Am 17. Januar 2008 hat die ESA eine neue Bodenstation auf den Azoren eingeweiht und in ihr ESTRACK-Netzwerk aufgenommen.

Ein Beitrag von Daniel Schiller. Quelle: ESA.

EDISOFT S.A.
Darstellung des Position von Santa Maria im Atlantik und des von der Station abgedeckten Gebiets.
(Bild: EDISOFT S.A.)

Die weltweiten Stationen des ESTRACK-Netzes dienen der Überwachung von Satelliten und Raumsonden.

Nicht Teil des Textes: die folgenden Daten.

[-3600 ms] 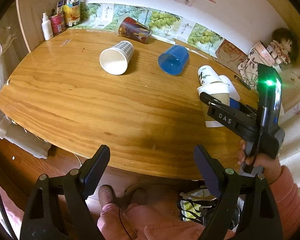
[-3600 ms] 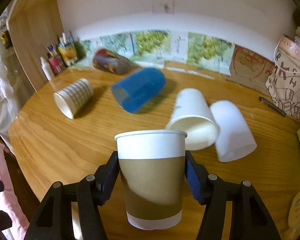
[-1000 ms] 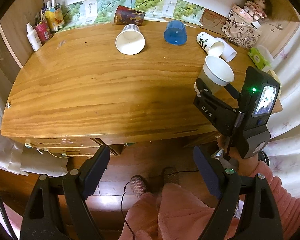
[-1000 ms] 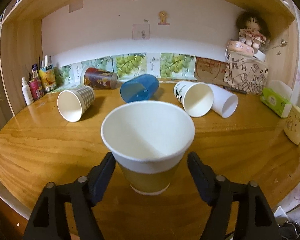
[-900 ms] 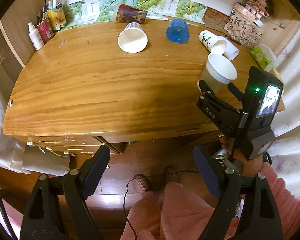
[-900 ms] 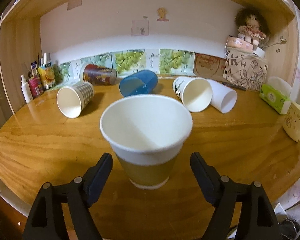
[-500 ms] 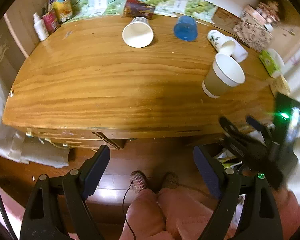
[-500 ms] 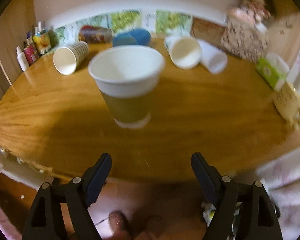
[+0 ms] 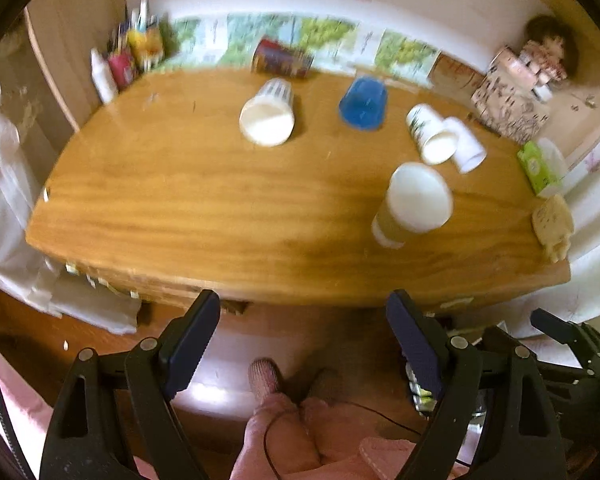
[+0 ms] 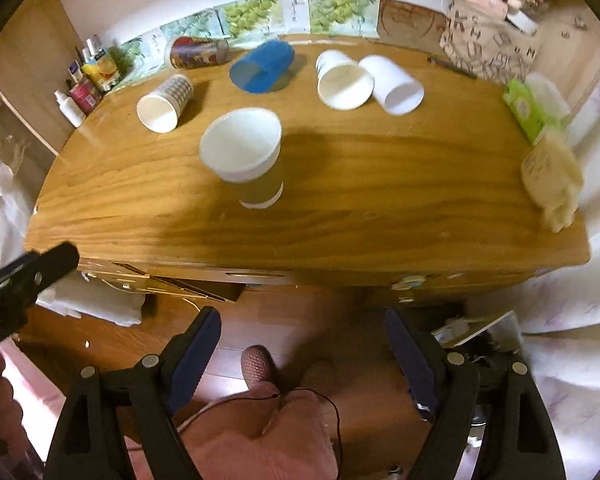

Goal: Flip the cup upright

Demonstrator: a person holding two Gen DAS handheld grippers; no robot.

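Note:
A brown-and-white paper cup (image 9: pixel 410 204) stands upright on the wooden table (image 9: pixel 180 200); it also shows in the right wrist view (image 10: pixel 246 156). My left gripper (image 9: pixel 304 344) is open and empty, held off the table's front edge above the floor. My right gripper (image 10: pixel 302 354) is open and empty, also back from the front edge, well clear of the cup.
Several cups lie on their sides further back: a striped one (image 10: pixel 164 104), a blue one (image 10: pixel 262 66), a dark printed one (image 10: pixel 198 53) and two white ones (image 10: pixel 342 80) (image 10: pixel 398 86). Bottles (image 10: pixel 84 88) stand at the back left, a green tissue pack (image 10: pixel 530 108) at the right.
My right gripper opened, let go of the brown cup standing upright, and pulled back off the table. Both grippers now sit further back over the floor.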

Die neue Santa-Maria-Station auf den Azoren ist die erste ESTRACK-Station mit der Möglichkeit, startende Trägerraketen zu verfolgen. Sie soll die von Kourou startenden Träger Ariane, Sojus und VEGA auf Flugbahnen mit mittlerer Inklination über dem Atlantik überwachen. Gleichzeitig wird sie auch zur Kontrolle und Überwachung europäischer Satelliten genutzt werden. Eine wichtige Rolle wird Sante Maria bei den Arianestarts mit dem europäischen ISS-Versorger ATV (Automated Transfer Vehicle) spielen.

Die Station liegt auf einer Höhe von 200 m auf dem Monte das Flores (Blumenhügel). Santa Maria ist die südlichste Insel der Azoren. Ausgerüstet ist sie mit einer 5,5 m-Antenne, Kommunikationseinrichtungen und einer Notstromversorgung. Um die Station zur Überwachung von Satelliten zu nutzen, wird nach und nach weiteres Equipment installiert.

Der erste Start, der durch die Station verfolgt wird, wird der Jungfernflug des ersten ATV Jules Verne sein. Dabei wird die Station den Flug bis zum ersten Abschalten der Oberstufentriebwerke und während des zweiten Orbits nach der Trennung des ATV vom Träger überwachen. Mit dieser Einrichtung besteht ESTRACK weltweit jetzt aus neun Stationen.